* **Directions for this task**:
Print the entries below exactly as they appear, from the first line up to and including the line with "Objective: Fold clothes". Do not print any pictures.

* **Provided entries**:
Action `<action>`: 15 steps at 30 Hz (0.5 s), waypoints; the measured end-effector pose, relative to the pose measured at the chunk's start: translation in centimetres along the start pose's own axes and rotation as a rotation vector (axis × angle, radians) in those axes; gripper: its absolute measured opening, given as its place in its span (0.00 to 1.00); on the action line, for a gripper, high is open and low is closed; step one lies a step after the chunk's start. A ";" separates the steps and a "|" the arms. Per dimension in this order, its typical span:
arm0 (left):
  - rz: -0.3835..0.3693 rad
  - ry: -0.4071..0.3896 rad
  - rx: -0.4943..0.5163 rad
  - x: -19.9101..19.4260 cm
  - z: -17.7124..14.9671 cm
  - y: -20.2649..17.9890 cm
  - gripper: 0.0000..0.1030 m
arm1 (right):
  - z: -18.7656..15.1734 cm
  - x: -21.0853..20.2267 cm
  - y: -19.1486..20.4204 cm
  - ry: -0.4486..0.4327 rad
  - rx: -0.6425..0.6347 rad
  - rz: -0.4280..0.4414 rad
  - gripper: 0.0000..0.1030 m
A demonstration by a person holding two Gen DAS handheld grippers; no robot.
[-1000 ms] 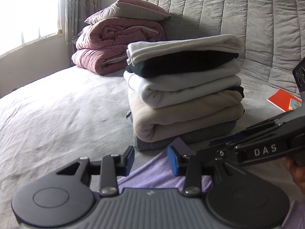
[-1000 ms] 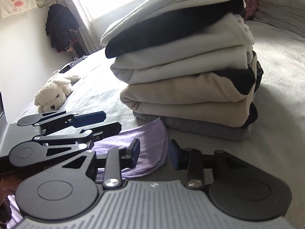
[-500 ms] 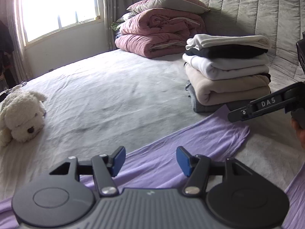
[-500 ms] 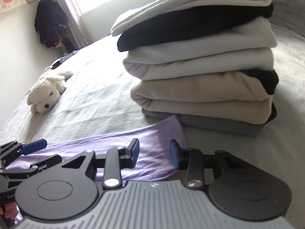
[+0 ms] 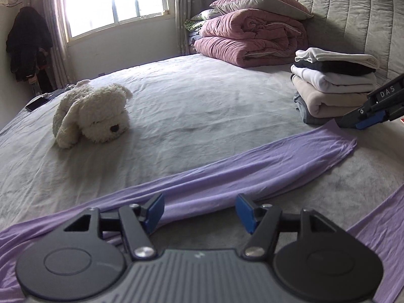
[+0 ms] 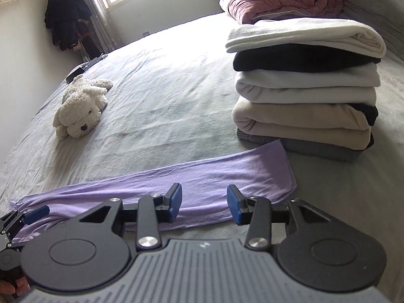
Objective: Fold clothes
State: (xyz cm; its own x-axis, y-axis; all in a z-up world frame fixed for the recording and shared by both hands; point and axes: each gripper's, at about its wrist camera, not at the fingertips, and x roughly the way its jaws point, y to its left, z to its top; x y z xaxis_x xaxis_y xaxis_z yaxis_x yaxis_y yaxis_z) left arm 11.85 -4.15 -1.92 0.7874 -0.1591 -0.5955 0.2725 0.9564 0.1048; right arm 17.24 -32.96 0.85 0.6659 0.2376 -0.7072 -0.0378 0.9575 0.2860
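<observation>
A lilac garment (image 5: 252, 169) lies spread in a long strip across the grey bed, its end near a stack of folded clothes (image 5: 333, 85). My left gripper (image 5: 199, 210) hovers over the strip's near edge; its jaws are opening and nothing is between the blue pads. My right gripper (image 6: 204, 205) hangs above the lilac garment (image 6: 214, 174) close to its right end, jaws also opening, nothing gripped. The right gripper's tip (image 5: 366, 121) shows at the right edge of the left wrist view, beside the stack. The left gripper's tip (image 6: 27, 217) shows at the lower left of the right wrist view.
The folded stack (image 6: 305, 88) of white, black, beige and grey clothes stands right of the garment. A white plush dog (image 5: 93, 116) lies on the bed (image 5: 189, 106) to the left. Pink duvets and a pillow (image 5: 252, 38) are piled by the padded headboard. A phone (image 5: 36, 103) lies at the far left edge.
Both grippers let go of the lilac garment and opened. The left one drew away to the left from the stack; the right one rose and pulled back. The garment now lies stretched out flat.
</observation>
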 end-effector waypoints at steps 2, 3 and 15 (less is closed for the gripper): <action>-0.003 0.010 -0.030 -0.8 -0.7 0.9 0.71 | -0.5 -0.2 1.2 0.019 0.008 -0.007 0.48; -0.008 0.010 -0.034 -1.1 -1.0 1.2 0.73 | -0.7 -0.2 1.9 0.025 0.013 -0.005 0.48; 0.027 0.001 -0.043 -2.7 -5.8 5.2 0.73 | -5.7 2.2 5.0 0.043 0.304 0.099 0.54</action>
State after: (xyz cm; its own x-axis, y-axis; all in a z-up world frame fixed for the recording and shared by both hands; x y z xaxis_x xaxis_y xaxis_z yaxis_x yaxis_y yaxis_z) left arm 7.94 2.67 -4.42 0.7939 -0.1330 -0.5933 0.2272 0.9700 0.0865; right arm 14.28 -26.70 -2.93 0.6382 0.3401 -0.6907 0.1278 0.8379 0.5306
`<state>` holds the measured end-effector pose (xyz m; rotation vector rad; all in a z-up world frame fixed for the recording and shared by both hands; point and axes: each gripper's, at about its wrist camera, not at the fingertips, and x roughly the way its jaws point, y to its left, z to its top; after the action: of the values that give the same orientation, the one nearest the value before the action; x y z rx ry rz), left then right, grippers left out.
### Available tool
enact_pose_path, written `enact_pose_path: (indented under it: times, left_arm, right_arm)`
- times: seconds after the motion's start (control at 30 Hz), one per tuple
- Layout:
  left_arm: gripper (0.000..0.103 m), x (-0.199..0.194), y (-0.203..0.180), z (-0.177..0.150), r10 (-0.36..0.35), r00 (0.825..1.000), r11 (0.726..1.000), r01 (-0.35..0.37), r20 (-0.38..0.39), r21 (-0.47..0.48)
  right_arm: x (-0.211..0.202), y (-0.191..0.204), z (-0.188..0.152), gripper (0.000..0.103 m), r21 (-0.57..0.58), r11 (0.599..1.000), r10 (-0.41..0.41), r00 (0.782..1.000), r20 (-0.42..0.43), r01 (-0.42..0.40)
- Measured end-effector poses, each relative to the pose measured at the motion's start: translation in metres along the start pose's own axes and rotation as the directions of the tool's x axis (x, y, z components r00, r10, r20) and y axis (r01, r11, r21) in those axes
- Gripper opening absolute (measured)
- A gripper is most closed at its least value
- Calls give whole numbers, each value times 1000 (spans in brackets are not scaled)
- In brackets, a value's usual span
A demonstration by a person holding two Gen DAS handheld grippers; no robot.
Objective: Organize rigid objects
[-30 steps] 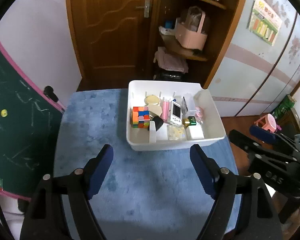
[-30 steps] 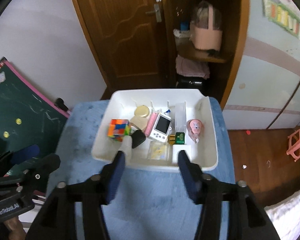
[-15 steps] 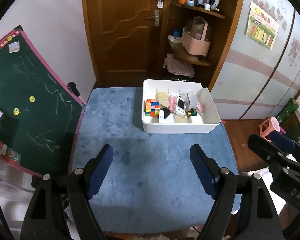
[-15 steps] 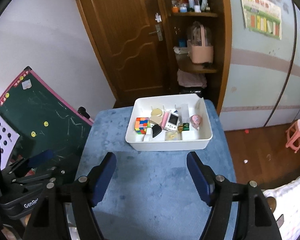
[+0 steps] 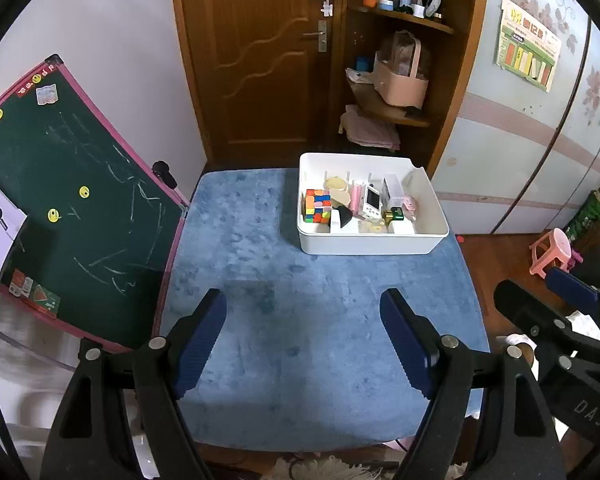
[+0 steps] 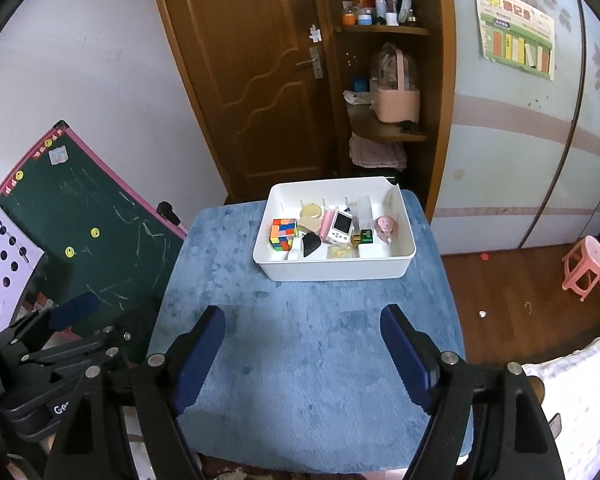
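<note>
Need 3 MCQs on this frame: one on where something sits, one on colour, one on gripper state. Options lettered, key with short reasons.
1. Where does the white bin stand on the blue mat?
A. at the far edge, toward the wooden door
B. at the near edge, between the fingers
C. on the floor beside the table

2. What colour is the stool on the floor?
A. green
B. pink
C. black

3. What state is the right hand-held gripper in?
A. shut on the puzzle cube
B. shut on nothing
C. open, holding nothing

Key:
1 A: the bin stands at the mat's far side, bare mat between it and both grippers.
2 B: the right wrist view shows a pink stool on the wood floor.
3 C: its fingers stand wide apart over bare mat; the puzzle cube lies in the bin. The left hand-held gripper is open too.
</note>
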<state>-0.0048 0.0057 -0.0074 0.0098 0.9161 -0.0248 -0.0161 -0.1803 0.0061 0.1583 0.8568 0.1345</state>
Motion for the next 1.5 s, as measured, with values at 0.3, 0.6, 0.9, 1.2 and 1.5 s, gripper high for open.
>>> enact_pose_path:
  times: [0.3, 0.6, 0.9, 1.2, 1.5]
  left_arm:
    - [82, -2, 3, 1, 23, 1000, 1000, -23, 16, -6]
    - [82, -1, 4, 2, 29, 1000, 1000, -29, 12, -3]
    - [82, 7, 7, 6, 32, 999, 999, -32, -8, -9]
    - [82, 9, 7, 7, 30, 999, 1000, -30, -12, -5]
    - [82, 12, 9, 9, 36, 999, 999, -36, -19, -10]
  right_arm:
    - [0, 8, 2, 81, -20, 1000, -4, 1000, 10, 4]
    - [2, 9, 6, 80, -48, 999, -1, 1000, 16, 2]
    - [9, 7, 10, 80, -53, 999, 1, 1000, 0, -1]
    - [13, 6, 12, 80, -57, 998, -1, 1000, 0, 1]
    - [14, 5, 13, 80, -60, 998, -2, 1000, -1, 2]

* **Finished task**:
Action `<action>`: 15 steps at 30 Hz (0.5 s), waypoints; the measured end-effector pose, relative to the pose measured at the chunk's start: translation in centimetres along the start pose's own axes and rotation as a rotation vector (axis × angle, radians) in those axes; gripper: its absolute measured opening, given as its place in its span (0.00 to 1.00); on the action line, for a gripper, high is open and low is closed; step one lies a step after the chunk's start. A ";" separates the steps and a "|" the arms. Per dimension in this order, its typical span:
arm0 (left):
  - rz: -0.3835..0.3693 rad
  - ry: -0.4071..0.3896 rad
  - rx: -0.4943..0.5163 rad
  - x: -19.9101..19.4260 cm
  - z: -17.7124..14.9671 cm
  - y: -20.2649..17.9890 cm
  - gripper: 0.0000..0.1030 m
arm1 (right):
  - z: -18.7656..15.1734 cm
  - x: -21.0853..20.2267 cm
  - y: -19.1486..20.4204 cm
  - ry: -0.4486..0.4327 rad
  - rx: -0.6425..0.6347 rad
  - rz: -0.4280..0.4414 rad
  - gripper: 0.0000..0.1030 m
A demonstration by a person holding two Gen DAS handheld grippers; no robot.
[-1000 ms] 
[-1000 ms] 
[-500 ms] 
[-500 ms] 
[+0 ms] 
[+0 ms] 
Objective: Fold clothes

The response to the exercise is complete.